Task instructions
In the data below, which lines hold "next"? Copy every one.
---------- Data block
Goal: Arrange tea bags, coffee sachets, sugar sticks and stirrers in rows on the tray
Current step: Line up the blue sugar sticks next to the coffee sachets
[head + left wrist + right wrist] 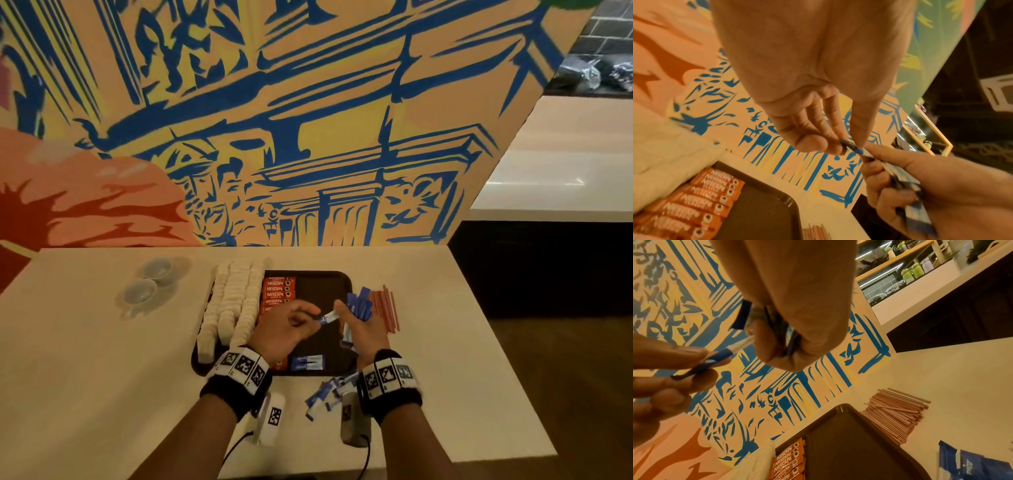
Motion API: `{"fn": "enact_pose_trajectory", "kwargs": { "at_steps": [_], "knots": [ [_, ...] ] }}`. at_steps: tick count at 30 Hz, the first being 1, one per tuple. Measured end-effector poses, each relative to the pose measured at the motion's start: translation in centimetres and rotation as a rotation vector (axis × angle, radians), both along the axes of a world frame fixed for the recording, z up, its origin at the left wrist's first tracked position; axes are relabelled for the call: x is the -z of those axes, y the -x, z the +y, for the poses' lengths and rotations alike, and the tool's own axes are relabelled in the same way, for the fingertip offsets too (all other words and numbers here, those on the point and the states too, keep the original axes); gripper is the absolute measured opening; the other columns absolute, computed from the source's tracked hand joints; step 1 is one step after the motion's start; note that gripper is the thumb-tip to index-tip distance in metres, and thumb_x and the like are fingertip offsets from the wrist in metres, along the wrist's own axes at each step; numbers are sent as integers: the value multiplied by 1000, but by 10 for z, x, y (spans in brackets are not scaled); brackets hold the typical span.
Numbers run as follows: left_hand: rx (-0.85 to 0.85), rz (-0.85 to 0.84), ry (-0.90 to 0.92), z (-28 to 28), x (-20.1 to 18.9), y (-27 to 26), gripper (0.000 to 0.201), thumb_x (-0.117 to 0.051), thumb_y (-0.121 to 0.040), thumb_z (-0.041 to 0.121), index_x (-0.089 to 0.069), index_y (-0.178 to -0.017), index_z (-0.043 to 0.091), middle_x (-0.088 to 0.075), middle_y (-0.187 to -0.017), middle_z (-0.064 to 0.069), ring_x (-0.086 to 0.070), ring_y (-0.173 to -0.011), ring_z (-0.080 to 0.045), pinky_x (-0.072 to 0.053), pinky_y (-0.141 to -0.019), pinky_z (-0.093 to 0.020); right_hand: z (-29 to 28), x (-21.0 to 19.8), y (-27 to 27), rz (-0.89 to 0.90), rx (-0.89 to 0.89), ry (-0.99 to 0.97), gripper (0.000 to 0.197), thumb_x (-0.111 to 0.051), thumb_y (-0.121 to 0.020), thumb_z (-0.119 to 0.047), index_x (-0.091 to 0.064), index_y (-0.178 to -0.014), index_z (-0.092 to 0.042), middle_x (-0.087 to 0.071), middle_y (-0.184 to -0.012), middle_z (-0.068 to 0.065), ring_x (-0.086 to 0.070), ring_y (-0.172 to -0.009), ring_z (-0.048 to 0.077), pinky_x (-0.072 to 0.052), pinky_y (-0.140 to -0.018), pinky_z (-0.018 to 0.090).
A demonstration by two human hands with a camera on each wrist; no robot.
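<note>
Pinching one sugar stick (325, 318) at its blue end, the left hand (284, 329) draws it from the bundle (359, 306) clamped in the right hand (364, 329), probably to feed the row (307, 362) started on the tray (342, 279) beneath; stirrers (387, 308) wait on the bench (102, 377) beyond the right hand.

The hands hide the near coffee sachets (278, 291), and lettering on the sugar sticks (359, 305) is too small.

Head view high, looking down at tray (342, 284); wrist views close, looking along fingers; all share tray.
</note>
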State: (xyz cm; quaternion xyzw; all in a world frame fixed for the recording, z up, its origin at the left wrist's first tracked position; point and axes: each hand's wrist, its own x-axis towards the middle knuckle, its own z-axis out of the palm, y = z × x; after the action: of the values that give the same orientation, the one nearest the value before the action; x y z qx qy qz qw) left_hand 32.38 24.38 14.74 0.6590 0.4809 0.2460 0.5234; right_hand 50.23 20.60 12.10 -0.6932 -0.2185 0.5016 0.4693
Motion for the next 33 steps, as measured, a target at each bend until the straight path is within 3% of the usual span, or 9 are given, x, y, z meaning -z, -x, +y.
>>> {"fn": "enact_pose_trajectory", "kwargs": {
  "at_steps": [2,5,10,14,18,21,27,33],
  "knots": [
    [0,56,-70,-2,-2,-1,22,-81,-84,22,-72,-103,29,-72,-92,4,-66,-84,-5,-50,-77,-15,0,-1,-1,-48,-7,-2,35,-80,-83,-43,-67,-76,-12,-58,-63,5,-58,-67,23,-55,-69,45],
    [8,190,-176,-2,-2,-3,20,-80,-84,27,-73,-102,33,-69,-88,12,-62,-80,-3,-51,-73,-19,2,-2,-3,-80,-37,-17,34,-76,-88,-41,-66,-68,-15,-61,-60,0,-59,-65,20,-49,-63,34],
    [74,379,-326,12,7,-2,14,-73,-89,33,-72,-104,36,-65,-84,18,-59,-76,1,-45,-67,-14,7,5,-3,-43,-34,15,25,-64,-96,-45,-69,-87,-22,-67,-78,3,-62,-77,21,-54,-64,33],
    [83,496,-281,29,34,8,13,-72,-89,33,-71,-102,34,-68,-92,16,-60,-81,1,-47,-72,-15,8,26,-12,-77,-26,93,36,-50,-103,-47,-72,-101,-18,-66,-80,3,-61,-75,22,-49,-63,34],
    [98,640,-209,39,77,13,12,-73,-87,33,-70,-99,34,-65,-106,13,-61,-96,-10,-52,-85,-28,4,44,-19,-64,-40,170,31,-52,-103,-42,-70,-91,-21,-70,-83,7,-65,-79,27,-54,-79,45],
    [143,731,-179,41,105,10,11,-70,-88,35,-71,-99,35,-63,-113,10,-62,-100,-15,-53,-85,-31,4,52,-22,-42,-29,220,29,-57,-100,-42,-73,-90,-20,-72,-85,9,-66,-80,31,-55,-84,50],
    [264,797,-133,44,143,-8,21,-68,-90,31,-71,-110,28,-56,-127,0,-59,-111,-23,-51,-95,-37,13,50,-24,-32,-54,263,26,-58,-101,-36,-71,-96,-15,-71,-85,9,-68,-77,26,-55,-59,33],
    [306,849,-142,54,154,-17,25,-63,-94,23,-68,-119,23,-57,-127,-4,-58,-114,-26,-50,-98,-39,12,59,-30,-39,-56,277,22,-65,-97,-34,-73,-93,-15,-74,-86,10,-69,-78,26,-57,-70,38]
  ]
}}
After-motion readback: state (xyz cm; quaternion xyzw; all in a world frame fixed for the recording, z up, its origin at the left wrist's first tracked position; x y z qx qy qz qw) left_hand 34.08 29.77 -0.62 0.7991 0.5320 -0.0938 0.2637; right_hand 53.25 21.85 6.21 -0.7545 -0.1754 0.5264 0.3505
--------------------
Solution to this exercise
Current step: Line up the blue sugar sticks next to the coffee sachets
Motion for the next 33 steps, as measured, a target at each bend until the straight path is within 3% of the usual span, or 9 are given, x, y, z meaning -z, -x, +y.

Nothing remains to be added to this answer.